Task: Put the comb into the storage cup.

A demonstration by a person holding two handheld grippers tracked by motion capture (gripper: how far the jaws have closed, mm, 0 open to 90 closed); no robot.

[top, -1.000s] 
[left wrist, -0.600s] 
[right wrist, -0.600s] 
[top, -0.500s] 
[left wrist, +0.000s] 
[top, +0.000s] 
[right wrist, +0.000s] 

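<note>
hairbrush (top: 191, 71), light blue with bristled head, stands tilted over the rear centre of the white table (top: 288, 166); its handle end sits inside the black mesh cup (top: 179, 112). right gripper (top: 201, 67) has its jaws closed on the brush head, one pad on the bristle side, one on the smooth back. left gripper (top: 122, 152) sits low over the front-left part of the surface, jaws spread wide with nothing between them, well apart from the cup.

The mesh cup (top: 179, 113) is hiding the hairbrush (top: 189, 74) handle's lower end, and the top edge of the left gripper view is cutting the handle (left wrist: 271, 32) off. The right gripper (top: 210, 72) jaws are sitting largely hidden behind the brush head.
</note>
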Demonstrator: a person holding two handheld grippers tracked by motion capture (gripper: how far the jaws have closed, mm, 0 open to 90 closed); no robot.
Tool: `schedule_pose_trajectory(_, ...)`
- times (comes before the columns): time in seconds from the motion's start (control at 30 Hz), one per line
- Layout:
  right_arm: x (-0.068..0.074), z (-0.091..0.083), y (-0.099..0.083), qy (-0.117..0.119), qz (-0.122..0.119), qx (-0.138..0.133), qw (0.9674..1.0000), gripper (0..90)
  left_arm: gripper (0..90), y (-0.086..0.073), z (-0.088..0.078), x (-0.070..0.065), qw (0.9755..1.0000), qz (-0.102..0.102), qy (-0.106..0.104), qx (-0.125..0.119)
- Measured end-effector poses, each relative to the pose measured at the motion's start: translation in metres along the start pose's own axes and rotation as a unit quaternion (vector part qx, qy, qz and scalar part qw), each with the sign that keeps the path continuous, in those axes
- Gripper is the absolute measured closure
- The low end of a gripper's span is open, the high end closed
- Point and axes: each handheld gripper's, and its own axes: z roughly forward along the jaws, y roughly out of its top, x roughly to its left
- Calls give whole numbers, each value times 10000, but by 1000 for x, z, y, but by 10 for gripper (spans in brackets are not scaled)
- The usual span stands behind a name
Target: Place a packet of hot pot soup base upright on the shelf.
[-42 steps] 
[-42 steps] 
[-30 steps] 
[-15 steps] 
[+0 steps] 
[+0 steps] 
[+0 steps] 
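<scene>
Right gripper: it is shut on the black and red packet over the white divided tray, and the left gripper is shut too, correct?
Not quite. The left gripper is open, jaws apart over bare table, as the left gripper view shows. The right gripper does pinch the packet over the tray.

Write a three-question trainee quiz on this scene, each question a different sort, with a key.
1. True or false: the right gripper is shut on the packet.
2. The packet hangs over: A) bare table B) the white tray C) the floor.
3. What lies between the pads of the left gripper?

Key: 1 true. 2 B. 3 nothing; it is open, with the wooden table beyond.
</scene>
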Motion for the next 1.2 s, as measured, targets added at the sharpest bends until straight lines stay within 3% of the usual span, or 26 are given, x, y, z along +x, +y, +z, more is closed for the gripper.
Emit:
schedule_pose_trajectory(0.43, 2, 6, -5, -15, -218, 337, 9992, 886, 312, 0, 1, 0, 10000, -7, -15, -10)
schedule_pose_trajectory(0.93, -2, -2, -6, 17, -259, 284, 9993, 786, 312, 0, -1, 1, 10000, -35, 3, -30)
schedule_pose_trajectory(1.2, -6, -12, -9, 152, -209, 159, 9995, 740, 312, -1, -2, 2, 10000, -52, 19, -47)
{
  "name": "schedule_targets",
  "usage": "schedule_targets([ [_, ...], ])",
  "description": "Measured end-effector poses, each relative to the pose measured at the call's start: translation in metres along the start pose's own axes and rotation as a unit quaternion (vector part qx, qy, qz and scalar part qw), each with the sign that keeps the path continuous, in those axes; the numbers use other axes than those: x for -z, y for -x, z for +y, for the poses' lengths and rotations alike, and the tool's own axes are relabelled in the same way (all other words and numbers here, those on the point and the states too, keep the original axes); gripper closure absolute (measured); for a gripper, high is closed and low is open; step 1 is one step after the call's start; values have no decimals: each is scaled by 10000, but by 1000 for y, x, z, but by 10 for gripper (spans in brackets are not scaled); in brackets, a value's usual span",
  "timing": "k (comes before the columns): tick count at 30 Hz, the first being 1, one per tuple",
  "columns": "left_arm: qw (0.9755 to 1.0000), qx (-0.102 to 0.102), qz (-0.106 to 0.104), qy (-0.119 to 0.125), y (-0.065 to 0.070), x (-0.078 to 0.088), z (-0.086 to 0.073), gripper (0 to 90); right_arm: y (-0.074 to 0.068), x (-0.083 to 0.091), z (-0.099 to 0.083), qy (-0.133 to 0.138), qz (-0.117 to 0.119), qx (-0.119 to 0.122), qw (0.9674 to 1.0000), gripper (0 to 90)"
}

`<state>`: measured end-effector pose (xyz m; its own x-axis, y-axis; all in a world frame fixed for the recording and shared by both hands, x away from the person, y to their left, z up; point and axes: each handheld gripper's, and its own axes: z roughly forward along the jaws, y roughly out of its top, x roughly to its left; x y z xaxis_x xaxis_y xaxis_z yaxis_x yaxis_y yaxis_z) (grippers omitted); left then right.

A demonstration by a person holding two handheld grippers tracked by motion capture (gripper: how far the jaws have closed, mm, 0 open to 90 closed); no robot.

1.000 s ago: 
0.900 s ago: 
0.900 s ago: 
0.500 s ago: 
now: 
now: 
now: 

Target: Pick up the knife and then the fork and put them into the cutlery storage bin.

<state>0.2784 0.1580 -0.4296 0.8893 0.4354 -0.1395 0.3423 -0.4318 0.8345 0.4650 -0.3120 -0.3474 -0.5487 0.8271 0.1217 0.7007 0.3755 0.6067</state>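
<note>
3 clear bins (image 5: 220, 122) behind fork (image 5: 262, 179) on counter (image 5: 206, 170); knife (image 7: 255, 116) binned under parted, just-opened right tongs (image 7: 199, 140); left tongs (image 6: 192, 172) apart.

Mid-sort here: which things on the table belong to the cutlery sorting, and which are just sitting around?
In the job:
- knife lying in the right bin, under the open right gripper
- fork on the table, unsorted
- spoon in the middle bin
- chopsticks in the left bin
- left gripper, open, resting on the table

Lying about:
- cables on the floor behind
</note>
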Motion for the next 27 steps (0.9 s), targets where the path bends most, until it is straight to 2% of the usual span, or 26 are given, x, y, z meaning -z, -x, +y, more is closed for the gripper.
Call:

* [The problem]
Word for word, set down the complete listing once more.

* [Solution below]
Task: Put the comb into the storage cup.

A demonstration by a person holding two handheld grippers tracked by motion capture (gripper: how far the jaws have closed, mm, 0 open to 90 closed); no robot.

[top, -1.000s] 
[left wrist, -0.600s] 
[right wrist, -0.600s] 
[top, -0.500s] 
[left wrist, +0.000s] 
[top, +0.000s] 
[right wrist, +0.000s] 

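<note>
hairbrush (top: 191, 71), light blue with bristled head, stands tilted over the rear centre of the white table (top: 288, 166); its handle end sits inside the black mesh cup (top: 179, 112). right gripper (top: 201, 67) has its jaws closed on the brush head, one pad on the bristle side, one on the smooth back. left gripper (top: 122, 152) sits low over the front-left part of the surface, jaws spread wide with nothing between them, well apart from the cup.

The mesh cup (top: 179, 113) is hiding the hairbrush (top: 189, 74) handle's lower end, and the top edge of the left gripper view is cutting the handle (left wrist: 271, 32) off. The right gripper (top: 210, 72) jaws are sitting largely hidden behind the brush head.
</note>
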Demonstrator: a person holding two handheld grippers tracked by motion capture (gripper: how far the jaws have closed, mm, 0 open to 90 closed); no robot.
Tool: `schedule_pose_trajectory(_, ...)`
- times (comes before the columns): time in seconds from the motion's start (control at 30 Hz), one per line
- Layout:
  right_arm: x (-0.068..0.074), z (-0.091..0.083), y (-0.099..0.083), qy (-0.117..0.119), qz (-0.122..0.119), qx (-0.138..0.133), qw (0.9674..1.0000), gripper (0..90)
  left_arm: gripper (0..90), y (-0.086..0.073), z (-0.088..0.078), x (-0.070..0.065), qw (0.9755..1.0000), qz (-0.102..0.102), qy (-0.106..0.104), qx (-0.125..0.119)
- Measured end-effector poses, each relative to the pose measured at the motion's start: translation in metres along the start pose's own axes and rotation as a unit quaternion (vector part qx, qy, qz and scalar part qw), each with the sign that keeps the path continuous, in those axes
- Gripper is the absolute measured closure
- The low end of a gripper's span is open, the high end closed
- Point and axes: each handheld gripper's, and its own axes: z roughly forward along the jaws, y roughly out of its top, x roughly to its left
- Calls give whole numbers, each value times 10000, but by 1000 for x, z, y, but by 10 for gripper (spans in brackets are not scaled)
- The usual span stands behind a name
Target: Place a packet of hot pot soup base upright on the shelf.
[-42 steps] 
[-42 steps] 
[-30 steps] 
[-15 steps] 
[+0 steps] 
[+0 steps] 
[+0 steps] 
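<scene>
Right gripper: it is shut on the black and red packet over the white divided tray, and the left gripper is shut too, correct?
Not quite. The left gripper is open, jaws apart over bare table, as the left gripper view shows. The right gripper does pinch the packet over the tray.

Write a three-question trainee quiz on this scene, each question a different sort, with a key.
1. True or false: the right gripper is shut on the packet.
2. The packet hangs over: A) bare table B) the white tray C) the floor.
3. What lies between the pads of the left gripper?

Key: 1 true. 2 B. 3 nothing; it is open, with the wooden table beyond.
</scene>
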Motion for the next 1.2 s, as measured, targets added at the sharpest bends until straight lines stay within 3% of the usual span, or 26 are given, x, y, z along +x, +y, +z, more is closed for the gripper.
Emit:
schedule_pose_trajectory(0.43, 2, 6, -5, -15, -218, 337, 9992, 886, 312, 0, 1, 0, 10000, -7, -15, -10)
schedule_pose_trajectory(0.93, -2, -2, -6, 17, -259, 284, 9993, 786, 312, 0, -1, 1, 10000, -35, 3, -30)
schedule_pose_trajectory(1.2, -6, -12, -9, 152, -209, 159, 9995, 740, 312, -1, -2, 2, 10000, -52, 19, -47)
{
  "name": "schedule_targets",
  "usage": "schedule_targets([ [_, ...], ])",
  "description": "Measured end-effector poses, each relative to the pose measured at the call's start: translation in metres along the start pose's own axes and rotation as a unit quaternion (vector part qx, qy, qz and scalar part qw), each with the sign that keeps the path continuous, in those axes; the numbers use other axes than those: x for -z, y for -x, z for +y, for the poses' lengths and rotations alike, and the tool's own axes are relabelled in the same way (all other words and numbers here, those on the point and the states too, keep the original axes); gripper closure absolute (measured); for a gripper, high is closed and low is open; step 1 is one step after the call's start; values have no decimals: each is scaled by 10000, but by 1000 for y, x, z, but by 10 for gripper (spans in brackets are not scaled); in brackets, a value's usual span",
  "timing": "k (comes before the columns): tick count at 30 Hz, the first being 1, one per tuple",
  "columns": "left_arm: qw (0.9755 to 1.0000), qx (-0.102 to 0.102), qz (-0.106 to 0.104), qy (-0.119 to 0.125), y (-0.065 to 0.070), x (-0.078 to 0.088), z (-0.086 to 0.073), gripper (0 to 90); right_arm: y (-0.074 to 0.068), x (-0.083 to 0.091), z (-0.099 to 0.083), qy (-0.133 to 0.138), qz (-0.117 to 0.119), qx (-0.119 to 0.122), qw (0.9674 to 1.0000), gripper (0 to 90)"
}

`<state>`: measured end-effector pose (xyz m; its own x-axis, y-axis; all in a world frame fixed for the recording and shared by both hands, x away from the person, y to their left, z up; point and axes: each handheld gripper's, and its own axes: z roughly forward along the jaws, y roughly out of its top, x roughly to its left; x y z xaxis_x xaxis_y xaxis_z yaxis_x yaxis_y yaxis_z) (grippers omitted); left then right.

A demonstration by a person holding two handheld grippers tracked by motion capture (gripper: how far the jaws have closed, mm, 0 open to 90 closed); no robot.

1.000 s ago: 
0.900 s ago: 
0.900 s ago: 
0.500 s ago: 
now: 
now: 
now: 

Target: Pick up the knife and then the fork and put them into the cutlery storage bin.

<state>0.2784 0.1580 -0.4296 0.8893 0.4354 -0.1395 0.3423 -0.4318 0.8345 0.4650 -0.3120 -0.3474 -0.5487 0.8271 0.1217 0.7007 0.3755 0.6067</state>
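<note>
3 clear bins (image 5: 220, 122) behind fork (image 5: 262, 179) on counter (image 5: 206, 170); knife (image 7: 255, 116) binned under parted, just-opened right tongs (image 7: 199, 140); left tongs (image 6: 192, 172) apart.

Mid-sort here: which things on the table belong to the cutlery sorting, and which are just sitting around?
In the job:
- knife lying in the right bin, under the open right gripper
- fork on the table, unsorted
- spoon in the middle bin
- chopsticks in the left bin
- left gripper, open, resting on the table

Lying about:
- cables on the floor behind
</note>
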Motion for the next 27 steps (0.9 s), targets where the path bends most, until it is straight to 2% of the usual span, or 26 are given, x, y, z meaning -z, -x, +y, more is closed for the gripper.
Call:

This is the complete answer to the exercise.